As someone that’s been in the start-up space for a while, I understand the allure of technology start-ups and why there seems to be so much hype around building a “unicorn” (That reminds me… Can we leave the term “unicorn” in 2015?) and becoming the next Steve Jobs or Marky Mark.
It’s sexy. The thought of tech start-ups is sexy. The thought of bootstrapping and building the next Twitter sounds alluring. However, the problem with sexy is its based on rather superficial criteria, always empty at its core, and is somewhat fleeting. If there is one thing that’s true above all, it is that sexy is in a constant state of change.
Things deemed to be sexy sneak in to conversations as silver bullets to solve major problems. (Getting more people to build apps will solve economic inequality, for example) This is far from the case. Sexy attempts to simplify rather complex issues so it’s digestible and palatable.
This is especially enlightening to me as I travel to places like Nigeria, Ghana, Rwanda, and Kenya. There’s so much hype around sexy start-ups. I understand the low barrier to entry. It takes less money and less specialized skill to begin a sexy start-up. I see the why. But I also see the bigger opportunity.

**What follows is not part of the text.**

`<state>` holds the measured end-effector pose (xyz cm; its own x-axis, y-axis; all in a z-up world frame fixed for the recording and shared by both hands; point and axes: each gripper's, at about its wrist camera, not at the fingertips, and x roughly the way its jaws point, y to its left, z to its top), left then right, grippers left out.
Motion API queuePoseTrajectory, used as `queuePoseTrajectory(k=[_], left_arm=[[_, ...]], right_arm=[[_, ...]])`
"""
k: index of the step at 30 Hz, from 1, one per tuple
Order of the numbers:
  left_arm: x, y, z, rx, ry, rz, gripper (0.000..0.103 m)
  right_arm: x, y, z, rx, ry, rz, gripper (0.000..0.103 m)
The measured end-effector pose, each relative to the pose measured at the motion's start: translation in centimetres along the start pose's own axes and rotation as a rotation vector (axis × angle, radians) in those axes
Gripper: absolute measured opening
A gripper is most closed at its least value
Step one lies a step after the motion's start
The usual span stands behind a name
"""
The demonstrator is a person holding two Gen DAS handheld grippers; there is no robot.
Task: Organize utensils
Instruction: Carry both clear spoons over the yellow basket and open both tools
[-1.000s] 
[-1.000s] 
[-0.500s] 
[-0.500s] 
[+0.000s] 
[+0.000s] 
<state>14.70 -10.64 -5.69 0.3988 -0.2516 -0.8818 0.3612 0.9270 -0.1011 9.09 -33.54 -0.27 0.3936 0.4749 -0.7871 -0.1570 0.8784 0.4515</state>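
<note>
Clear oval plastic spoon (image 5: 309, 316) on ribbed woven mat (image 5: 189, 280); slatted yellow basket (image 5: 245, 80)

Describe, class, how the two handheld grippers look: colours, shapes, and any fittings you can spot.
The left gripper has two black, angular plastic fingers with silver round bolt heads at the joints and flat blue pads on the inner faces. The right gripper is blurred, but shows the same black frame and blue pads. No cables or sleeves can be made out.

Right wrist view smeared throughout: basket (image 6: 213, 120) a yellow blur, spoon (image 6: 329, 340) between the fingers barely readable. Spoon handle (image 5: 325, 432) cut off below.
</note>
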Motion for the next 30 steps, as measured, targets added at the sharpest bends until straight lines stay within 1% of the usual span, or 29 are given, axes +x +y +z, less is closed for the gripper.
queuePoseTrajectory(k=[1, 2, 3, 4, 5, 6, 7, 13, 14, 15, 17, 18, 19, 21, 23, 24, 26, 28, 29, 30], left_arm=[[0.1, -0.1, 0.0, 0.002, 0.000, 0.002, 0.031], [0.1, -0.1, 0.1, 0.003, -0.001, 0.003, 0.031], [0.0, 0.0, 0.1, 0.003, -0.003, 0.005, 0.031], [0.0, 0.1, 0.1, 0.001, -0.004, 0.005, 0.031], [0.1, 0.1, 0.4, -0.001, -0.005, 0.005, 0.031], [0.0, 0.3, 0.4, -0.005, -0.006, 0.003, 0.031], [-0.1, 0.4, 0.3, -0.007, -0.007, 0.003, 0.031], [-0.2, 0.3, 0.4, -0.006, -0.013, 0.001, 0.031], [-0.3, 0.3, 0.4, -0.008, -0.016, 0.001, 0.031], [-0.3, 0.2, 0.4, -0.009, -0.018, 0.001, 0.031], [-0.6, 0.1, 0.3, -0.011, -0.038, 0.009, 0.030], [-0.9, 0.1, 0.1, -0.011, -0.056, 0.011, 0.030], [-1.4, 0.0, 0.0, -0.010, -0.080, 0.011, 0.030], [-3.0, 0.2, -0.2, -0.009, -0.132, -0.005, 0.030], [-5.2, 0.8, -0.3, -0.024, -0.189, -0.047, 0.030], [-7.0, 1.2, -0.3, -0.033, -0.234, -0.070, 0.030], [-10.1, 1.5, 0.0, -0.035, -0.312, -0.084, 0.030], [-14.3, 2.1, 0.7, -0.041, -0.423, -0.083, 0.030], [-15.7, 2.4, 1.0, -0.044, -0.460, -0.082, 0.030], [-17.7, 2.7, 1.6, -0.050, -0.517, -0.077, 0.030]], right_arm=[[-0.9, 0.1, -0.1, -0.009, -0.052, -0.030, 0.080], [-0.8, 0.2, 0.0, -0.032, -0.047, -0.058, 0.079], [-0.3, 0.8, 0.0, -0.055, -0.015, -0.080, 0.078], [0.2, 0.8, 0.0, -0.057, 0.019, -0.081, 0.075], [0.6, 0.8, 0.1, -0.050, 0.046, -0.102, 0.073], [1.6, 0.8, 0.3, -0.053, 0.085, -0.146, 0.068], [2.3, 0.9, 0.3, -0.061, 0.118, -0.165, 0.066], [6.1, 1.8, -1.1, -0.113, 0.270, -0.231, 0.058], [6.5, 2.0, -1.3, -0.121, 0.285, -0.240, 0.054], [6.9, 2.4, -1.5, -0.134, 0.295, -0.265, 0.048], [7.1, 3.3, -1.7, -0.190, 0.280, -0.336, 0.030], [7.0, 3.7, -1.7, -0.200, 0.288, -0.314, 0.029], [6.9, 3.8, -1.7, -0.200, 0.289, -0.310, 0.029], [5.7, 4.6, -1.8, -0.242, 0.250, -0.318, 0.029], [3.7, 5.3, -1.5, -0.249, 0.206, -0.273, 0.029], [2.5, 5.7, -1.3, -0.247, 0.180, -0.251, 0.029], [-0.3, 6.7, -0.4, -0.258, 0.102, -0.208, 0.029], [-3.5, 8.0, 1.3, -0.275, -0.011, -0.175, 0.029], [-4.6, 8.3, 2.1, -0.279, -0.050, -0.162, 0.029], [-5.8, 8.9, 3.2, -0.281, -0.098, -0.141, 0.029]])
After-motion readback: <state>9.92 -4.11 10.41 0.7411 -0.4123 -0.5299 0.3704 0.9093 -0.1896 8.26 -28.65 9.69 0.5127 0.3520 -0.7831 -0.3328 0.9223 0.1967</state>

The bigger opportunity, to me, is in disrupting already established industries with new business models enabled by new technology and innovative thinking. For example, Hello Tractor , one of my favorite start-ups of all time, leverages technology and an on demand based business model to provide tractors to small and medium sized farmers in Nigeria. Agriculture isn’t as sexy as a web based company or a cool app, but I would argue industries like agriculture are the foundation for any thriving market.
I’m looking for more companies, especially from developing markets, that attack these already existing industries. Particularly, waste management, transportation, agriculture, and real estate.